> SUPPLIED MATERIAL:
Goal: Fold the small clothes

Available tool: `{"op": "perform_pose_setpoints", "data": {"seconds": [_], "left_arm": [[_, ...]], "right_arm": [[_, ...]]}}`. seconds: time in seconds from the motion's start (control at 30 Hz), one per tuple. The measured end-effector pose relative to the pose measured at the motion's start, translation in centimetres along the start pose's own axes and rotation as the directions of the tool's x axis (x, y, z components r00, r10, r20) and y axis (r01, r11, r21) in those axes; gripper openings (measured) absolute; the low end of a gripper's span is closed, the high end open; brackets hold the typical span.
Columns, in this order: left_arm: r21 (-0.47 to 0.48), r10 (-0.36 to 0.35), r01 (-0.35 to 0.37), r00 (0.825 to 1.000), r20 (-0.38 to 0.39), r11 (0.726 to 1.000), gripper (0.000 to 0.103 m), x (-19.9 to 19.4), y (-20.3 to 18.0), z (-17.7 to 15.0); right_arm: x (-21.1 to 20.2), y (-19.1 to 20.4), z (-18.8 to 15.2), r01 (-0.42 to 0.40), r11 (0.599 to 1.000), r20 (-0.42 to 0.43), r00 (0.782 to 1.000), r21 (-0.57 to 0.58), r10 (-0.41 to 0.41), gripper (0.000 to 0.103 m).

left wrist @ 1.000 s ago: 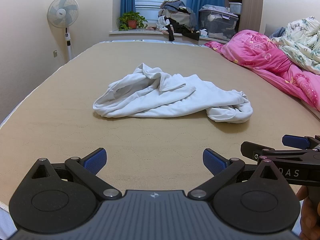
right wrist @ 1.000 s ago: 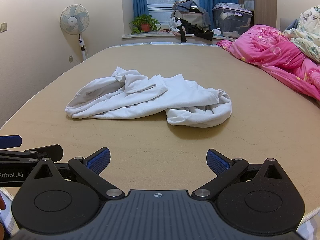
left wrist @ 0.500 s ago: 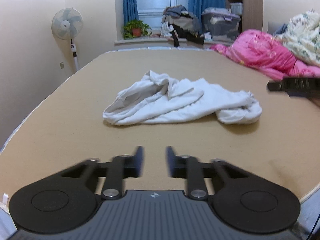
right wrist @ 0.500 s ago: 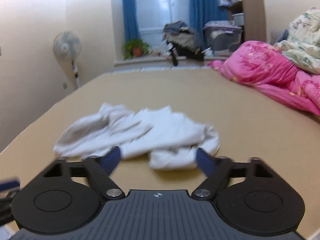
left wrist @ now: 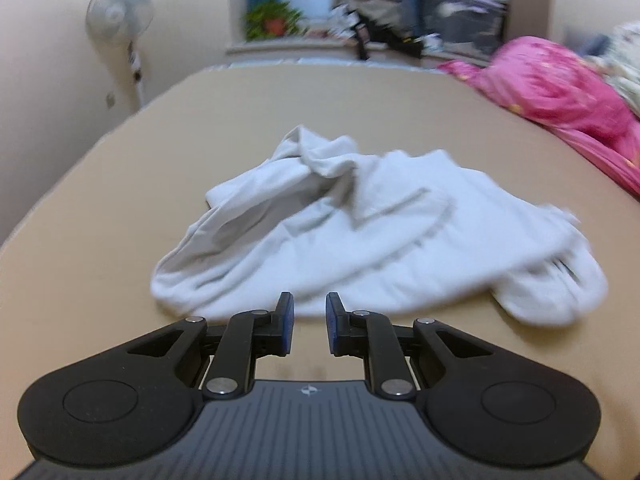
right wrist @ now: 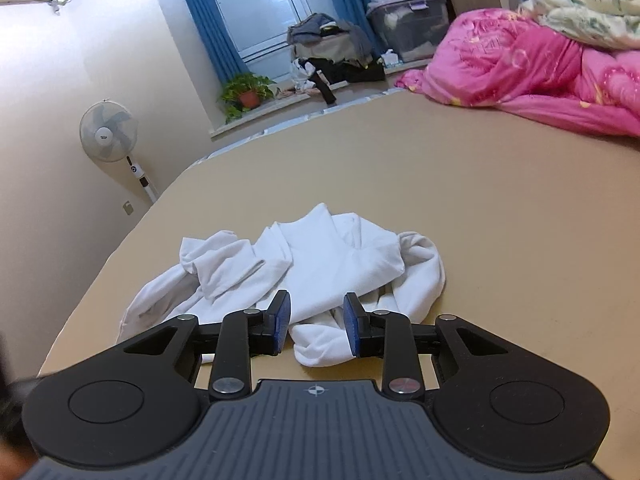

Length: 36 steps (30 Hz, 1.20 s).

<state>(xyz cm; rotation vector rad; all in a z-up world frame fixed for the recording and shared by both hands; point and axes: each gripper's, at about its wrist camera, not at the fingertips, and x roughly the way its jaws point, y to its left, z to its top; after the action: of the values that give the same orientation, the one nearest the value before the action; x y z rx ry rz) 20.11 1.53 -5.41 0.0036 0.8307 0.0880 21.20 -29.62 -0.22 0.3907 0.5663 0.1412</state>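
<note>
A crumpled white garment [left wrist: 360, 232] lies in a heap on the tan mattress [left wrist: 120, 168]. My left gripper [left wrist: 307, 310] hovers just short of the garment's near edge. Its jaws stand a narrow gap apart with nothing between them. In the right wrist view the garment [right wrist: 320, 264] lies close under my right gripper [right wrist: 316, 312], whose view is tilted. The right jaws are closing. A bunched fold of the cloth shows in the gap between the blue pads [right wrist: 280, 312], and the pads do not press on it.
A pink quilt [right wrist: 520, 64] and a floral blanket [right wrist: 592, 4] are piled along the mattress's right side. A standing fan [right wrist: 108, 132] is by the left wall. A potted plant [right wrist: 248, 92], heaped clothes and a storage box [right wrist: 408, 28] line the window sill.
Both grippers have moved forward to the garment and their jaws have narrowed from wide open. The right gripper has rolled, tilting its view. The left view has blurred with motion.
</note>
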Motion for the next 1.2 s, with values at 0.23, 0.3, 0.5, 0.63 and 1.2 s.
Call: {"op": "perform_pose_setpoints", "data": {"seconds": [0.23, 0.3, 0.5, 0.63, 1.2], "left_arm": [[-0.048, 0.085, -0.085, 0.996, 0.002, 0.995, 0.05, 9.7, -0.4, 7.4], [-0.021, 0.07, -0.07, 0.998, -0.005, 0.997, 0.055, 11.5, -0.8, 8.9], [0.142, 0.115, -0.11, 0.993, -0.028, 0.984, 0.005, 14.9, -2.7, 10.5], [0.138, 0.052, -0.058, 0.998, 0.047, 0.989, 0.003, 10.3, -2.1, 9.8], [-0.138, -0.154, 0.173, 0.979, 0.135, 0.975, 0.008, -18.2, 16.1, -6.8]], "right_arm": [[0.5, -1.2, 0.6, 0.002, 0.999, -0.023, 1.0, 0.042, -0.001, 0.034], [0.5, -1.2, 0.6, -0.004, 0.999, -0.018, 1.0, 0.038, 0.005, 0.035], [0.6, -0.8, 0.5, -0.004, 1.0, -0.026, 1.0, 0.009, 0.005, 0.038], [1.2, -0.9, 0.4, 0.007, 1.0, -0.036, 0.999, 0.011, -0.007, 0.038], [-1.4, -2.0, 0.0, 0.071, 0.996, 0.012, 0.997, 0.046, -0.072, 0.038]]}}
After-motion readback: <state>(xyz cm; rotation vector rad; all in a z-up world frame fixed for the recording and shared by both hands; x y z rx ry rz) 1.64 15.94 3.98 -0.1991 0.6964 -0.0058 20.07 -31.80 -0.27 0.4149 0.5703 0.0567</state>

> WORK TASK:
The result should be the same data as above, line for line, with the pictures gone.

> PROBLEM SOLUTION:
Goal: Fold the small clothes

Available tool: `{"op": "perform_pose_setpoints", "data": {"seconds": [_], "left_arm": [[_, ...]], "right_arm": [[_, ...]]}}`. seconds: time in seconds from the motion's start (control at 30 Hz), one per tuple. The measured end-effector pose relative to the pose measured at the motion's start, translation in centimetres along the start pose's own axes and rotation as the directions of the tool's x axis (x, y, z components r00, r10, r20) and y axis (r01, r11, r21) in those axes; gripper openings (measured) absolute; the low end of a gripper's span is closed, the high end open; brackets hold the typical span.
Columns, in this order: left_arm: r21 (-0.47 to 0.48), r10 (-0.36 to 0.35), r01 (-0.35 to 0.37), r00 (0.825 to 1.000), r20 (-0.38 to 0.39), r11 (0.726 to 1.000), gripper (0.000 to 0.103 m), x (-19.9 to 19.4), y (-20.3 to 18.0), z (-17.7 to 15.0); right_arm: x (-21.1 to 20.2), y (-19.1 to 20.4), z (-18.8 to 15.2), r01 (-0.42 to 0.40), r11 (0.599 to 1.000), r20 (-0.42 to 0.43), r00 (0.782 to 1.000), r21 (-0.57 to 0.58), r10 (-0.41 to 0.41), gripper (0.000 to 0.103 m).

left wrist @ 1.000 s ago: 
right wrist @ 1.000 s ago: 
left wrist @ 0.500 s ago: 
right wrist @ 0.500 s ago: 
left wrist @ now: 
right wrist @ now: 

Length: 36 steps (30 Hz, 1.20 s).

<state>(xyz cm; rotation vector rad; all in a z-up world frame fixed for the recording and shared by both hands; point and axes: each gripper's, at about its wrist camera, not at the fingertips, and x roughly the way its jaws point, y to its left, z to its top; after the action: of the values that give the same orientation, the one nearest the value before the action; x y z rx ry rz) 20.11 1.53 -5.41 0.0036 0.8307 0.0880 21.20 -29.62 -0.22 0.3907 0.5663 0.1412</state>
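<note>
A crumpled white garment [left wrist: 360, 232] lies in a heap on the tan mattress [left wrist: 120, 168]. My left gripper [left wrist: 307, 310] hovers just short of the garment's near edge. Its jaws stand a narrow gap apart with nothing between them. In the right wrist view the garment [right wrist: 320, 264] lies close under my right gripper [right wrist: 316, 312], whose view is tilted. The right jaws are closing. A bunched fold of the cloth shows in the gap between the blue pads [right wrist: 280, 312], and the pads do not press on it.
A pink quilt [right wrist: 520, 64] and a floral blanket [right wrist: 592, 4] are piled along the mattress's right side. A standing fan [right wrist: 108, 132] is by the left wall. A potted plant [right wrist: 248, 92], heaped clothes and a storage box [right wrist: 408, 28] line the window sill.
Both grippers have moved forward to the garment and their jaws have narrowed from wide open. The right gripper has rolled, tilting its view. The left view has blurred with motion.
</note>
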Motion for the next 1.2 s, with values at 0.23, 0.3, 0.5, 0.63 and 1.2 s.
Call: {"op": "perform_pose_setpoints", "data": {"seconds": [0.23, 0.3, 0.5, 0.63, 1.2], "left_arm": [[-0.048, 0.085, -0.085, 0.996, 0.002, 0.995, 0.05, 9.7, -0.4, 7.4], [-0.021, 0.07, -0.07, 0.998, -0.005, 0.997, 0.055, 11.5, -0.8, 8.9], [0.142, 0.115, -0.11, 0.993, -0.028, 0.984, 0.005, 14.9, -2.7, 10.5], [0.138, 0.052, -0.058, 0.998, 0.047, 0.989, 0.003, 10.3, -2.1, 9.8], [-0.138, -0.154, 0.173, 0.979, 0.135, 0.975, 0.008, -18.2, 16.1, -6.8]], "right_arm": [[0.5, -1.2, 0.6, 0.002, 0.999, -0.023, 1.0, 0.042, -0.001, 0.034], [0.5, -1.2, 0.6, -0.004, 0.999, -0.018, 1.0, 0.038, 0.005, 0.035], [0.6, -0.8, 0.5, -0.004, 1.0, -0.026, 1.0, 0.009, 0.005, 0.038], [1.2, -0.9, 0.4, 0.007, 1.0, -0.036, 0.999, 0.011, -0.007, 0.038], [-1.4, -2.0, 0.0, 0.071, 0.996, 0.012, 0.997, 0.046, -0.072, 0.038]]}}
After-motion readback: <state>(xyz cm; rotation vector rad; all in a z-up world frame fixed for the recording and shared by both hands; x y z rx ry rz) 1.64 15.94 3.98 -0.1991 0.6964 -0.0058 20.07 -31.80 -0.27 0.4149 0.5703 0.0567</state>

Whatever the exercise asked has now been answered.